# Exc 2

Inspired from
https://towardsdatascience.com/end-to-end-topic-modeling-in-python-latent-dirichlet-allocation-lda-35ce4ed6b3e0

In [1]:
import functions_and_variables as fs
import os
import pandas as pd

import gensim
import gensim.corpora as corpora
from gensim.utils import simple_preprocess

import nltk
from nltk import word_tokenize
from nltk import sent_tokenize
from nltk.stem.porter import *
from nltk.corpus import stopwords, words

#nltk.download('punkt')
#nltk.download('stopwords')
#nltk.download('words')

from pprint import pprint

import pyLDAvis.gensim
import pickle 
import pyLDAvis

In [2]:
def concat_categories_to_file(file_path, file_name, export_path):
    data = pd.read_csv("{}/{}.txt".format(file_path,file_name),sep=';')
    tweets = data.iloc[:, 0]
    categories = data.iloc[:, 1]
    
    category_tweets = {}
    for category, tweet in zip(categories, tweets):
        if category not in category_tweets:
            category_tweets[category] = []
        category_tweets[category].append(tweet)

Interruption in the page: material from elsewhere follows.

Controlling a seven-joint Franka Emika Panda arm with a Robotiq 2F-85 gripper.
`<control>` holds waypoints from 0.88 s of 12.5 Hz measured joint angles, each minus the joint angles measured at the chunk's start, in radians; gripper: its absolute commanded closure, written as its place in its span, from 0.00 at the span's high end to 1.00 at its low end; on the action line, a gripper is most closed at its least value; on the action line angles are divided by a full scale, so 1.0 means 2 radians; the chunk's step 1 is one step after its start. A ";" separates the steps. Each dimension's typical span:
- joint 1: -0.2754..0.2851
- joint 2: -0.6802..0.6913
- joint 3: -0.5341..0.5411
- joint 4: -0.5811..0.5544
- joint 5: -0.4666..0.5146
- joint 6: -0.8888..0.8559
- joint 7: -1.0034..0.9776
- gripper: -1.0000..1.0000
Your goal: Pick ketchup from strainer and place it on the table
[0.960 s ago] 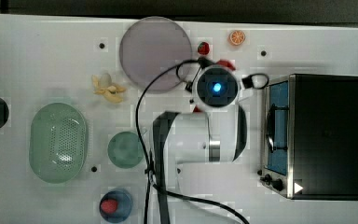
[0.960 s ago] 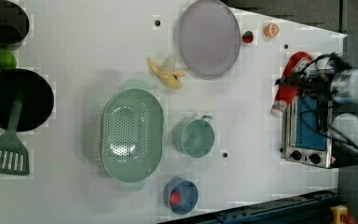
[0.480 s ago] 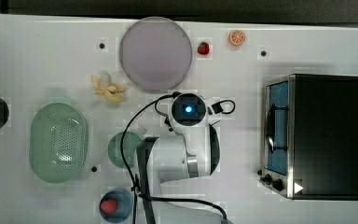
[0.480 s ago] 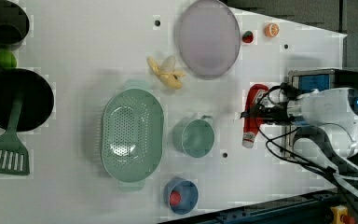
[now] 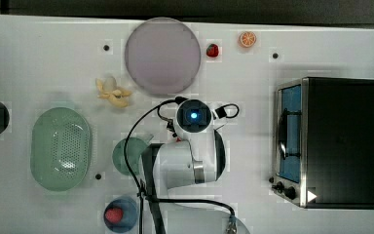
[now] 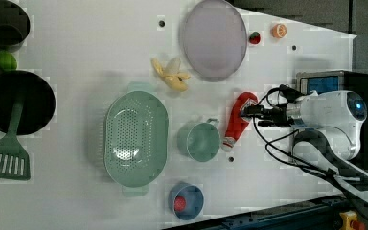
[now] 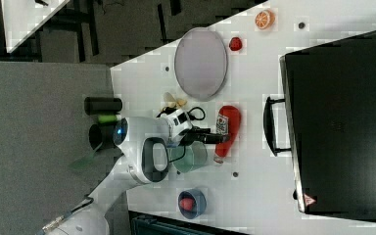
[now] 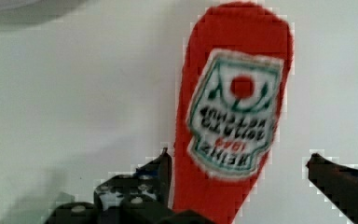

    result = pd.DataFrame(category_tweets.items(),columns=['Category', 'Concatenated_Tweets'])
    result.to_csv('{}/{}.csv'.format(export_path,file_name), index=False, encoding='utf-8')
    print('Dataframes [key: sentences] for {} were successfully created and stored as .csv'.format(file_name))
    return category_tweets

for file in ['test','val','train','complete']:
    if file == 'complete':
        dataframe_categories = concat_categories_to_file('data',file,'categories')
    else:
        concat_categories_to_file('data',file,'categories')

dataframe_categories = dict(sorted(dataframe_categories.items()))
categories = dataframe_categories.keys()

Dataframes [key: sentences] for test were successfully created and stored as .csv
Dataframes [key: sentences] for val were successfully created and stored as .csv
Dataframes [key: sentences] for train were successfully created and stored as .csv
Dataframes [key: sentences] for complete were successfully created and stored as .csv


In [3]:
# Perform Stemming and remove Stopwords
def preprocess(sentences, append):
    cleaned = []
    
    for sentence in sentences:
        if not type(sentences) == list: 
            sentence = sentences
            break_p = True
        stop_words = list(set(stopwords.words('english')))
        stop_words.extend(['im', 'ive','dont','cant'])
        stemmer = PorterStemmer()
    
        word_tokens = word_tokenize(sentence)
        cleaned_words = [stemmer.stem(w) for w in word_tokens if not w.lower() in stop_words]
        if append:
            cleaned.append(cleaned_words)
        else:
            cleaned.extend(cleaned_words)
        if break_p: 
            break
    return cleaned

# Returns the words of a sentence
def sent_to_words(sentences: list):
        return [word_tokenize(sentence) for sentence in sentences]

In [4]:
def perform_lda(category: str, data: list, shoud_preprocess: bool, num_topis: int, num_words: int):
    
    data_words = []

    if not shoud_preprocess:
        data_words = list(sent_to_words(data))

    else:
        data_words.append(preprocess(data))
    
    # Create Dictionary
    id2word = corpora.Dictionary(data_words)
    
    # Create Corpus
    texts = data_words
    
    # Term Document Frequency
    corpus = [id2word.doc2bow(text) for text in texts]

    # Build LDA model
    lda_model = gensim.models.LdaMulticore(corpus=corpus,id2word=id2word,
                                           num_topics=num_topics)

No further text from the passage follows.